Task goal:
Copy everything in the data below exactly except the pictures.

Given entries:
────────────────

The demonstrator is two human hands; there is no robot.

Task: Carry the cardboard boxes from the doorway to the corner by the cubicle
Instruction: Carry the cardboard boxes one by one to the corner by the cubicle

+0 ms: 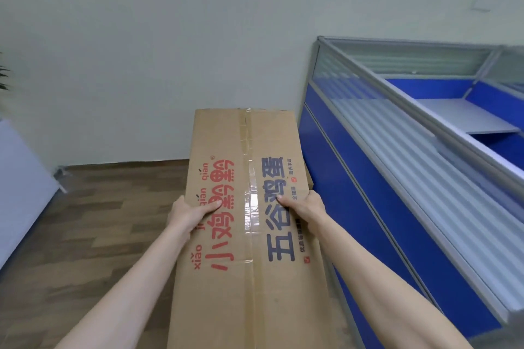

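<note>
Wood-grain floor (93, 207), blue ribbed cubicle (397, 178) right. Your left hand (188, 214) and right hand (306, 207) grip the long taped cardboard box (249, 306) by its side edges, thumbs on top.

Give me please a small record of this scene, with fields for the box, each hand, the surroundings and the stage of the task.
box: cardboard box, sealed with clear tape along the middle, red and dark blue print on top
left hand: grips the box's left edge, thumb on top
right hand: grips the box's right edge, thumb on top
right side: blue cubicle partition
ahead: pale wall, wood-pattern floor
stage: box held up in both hands, not yet set down
</note>
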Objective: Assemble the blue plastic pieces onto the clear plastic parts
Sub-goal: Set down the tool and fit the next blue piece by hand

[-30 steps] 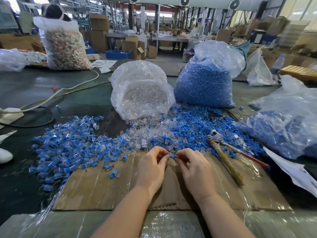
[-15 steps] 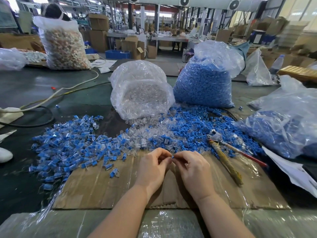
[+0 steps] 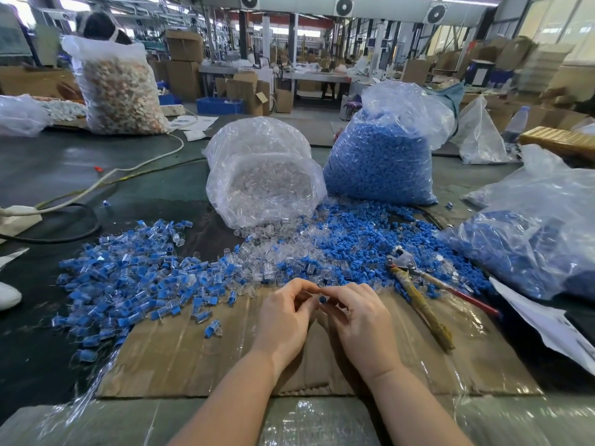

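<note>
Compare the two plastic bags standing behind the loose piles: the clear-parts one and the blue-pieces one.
The clear-parts bag holds transparent parts; the blue-pieces bag holds solid blue ones. The clear-parts bag slumps low and spills forward; the blue-pieces bag stands taller and fuller. Both are see-through plastic.

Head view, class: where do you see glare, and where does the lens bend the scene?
Head view: glare streaks the plastic film over the near table edge and the clear bag; wide-angle distortion tilts the background pillars and boxes inward at the edges; the hands stay sharp.
</note>
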Demonstrator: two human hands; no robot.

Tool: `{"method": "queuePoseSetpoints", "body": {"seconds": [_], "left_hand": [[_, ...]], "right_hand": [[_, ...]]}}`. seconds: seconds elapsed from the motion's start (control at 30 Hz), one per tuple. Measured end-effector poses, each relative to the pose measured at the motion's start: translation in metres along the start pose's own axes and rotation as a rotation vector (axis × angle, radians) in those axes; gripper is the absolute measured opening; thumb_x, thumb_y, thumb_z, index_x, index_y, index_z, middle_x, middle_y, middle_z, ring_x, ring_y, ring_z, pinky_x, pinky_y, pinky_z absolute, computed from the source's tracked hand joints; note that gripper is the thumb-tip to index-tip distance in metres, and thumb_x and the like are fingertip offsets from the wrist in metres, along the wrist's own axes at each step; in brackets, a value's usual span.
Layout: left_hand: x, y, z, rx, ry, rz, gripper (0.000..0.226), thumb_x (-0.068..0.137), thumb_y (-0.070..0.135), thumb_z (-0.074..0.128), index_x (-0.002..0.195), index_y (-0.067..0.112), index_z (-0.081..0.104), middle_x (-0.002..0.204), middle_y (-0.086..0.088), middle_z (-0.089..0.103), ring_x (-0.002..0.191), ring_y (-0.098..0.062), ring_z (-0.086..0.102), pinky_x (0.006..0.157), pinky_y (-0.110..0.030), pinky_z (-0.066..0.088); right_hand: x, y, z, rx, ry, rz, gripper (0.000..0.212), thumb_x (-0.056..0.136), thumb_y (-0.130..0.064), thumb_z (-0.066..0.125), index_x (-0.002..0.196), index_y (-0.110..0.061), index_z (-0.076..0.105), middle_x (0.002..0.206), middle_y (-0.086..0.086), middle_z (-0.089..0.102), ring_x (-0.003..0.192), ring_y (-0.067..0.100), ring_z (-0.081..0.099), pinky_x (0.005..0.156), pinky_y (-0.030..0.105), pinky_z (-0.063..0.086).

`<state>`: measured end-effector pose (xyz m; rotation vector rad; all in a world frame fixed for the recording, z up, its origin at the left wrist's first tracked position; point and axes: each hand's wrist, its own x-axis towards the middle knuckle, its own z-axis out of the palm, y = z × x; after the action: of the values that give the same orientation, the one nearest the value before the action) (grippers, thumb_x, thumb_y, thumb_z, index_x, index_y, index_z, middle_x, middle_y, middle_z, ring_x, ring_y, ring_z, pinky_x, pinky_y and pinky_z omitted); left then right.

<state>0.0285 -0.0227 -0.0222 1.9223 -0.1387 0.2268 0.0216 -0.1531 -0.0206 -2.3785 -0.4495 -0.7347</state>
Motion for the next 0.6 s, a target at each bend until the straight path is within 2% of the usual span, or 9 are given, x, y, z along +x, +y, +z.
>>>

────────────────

Output of the exercise:
The demonstrator is two human hands; there is no robot.

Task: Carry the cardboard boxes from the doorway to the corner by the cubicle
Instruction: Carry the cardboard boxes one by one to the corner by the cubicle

+0 ms: 

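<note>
Wood-grain floor (93, 207), blue ribbed cubicle (397, 178) right. Your left hand (188, 214) and right hand (306, 207) grip the long taped cardboard box (249, 306) by its side edges, thumbs on top.

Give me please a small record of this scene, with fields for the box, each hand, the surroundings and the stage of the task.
box: cardboard box, sealed with clear tape along the middle, red and dark blue print on top
left hand: grips the box's left edge, thumb on top
right hand: grips the box's right edge, thumb on top
right side: blue cubicle partition
ahead: pale wall, wood-pattern floor
stage: box held up in both hands, not yet set down
</note>
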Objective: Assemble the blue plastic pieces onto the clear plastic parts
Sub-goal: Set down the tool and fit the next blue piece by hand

[-30 steps] 
[-15 steps] 
[+0 steps] 

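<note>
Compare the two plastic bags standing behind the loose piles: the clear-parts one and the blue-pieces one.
The clear-parts bag holds transparent parts; the blue-pieces bag holds solid blue ones. The clear-parts bag slumps low and spills forward; the blue-pieces bag stands taller and fuller. Both are see-through plastic.

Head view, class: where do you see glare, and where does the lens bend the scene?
Head view: glare streaks the plastic film over the near table edge and the clear bag; wide-angle distortion tilts the background pillars and boxes inward at the edges; the hands stay sharp.
</note>
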Demonstrator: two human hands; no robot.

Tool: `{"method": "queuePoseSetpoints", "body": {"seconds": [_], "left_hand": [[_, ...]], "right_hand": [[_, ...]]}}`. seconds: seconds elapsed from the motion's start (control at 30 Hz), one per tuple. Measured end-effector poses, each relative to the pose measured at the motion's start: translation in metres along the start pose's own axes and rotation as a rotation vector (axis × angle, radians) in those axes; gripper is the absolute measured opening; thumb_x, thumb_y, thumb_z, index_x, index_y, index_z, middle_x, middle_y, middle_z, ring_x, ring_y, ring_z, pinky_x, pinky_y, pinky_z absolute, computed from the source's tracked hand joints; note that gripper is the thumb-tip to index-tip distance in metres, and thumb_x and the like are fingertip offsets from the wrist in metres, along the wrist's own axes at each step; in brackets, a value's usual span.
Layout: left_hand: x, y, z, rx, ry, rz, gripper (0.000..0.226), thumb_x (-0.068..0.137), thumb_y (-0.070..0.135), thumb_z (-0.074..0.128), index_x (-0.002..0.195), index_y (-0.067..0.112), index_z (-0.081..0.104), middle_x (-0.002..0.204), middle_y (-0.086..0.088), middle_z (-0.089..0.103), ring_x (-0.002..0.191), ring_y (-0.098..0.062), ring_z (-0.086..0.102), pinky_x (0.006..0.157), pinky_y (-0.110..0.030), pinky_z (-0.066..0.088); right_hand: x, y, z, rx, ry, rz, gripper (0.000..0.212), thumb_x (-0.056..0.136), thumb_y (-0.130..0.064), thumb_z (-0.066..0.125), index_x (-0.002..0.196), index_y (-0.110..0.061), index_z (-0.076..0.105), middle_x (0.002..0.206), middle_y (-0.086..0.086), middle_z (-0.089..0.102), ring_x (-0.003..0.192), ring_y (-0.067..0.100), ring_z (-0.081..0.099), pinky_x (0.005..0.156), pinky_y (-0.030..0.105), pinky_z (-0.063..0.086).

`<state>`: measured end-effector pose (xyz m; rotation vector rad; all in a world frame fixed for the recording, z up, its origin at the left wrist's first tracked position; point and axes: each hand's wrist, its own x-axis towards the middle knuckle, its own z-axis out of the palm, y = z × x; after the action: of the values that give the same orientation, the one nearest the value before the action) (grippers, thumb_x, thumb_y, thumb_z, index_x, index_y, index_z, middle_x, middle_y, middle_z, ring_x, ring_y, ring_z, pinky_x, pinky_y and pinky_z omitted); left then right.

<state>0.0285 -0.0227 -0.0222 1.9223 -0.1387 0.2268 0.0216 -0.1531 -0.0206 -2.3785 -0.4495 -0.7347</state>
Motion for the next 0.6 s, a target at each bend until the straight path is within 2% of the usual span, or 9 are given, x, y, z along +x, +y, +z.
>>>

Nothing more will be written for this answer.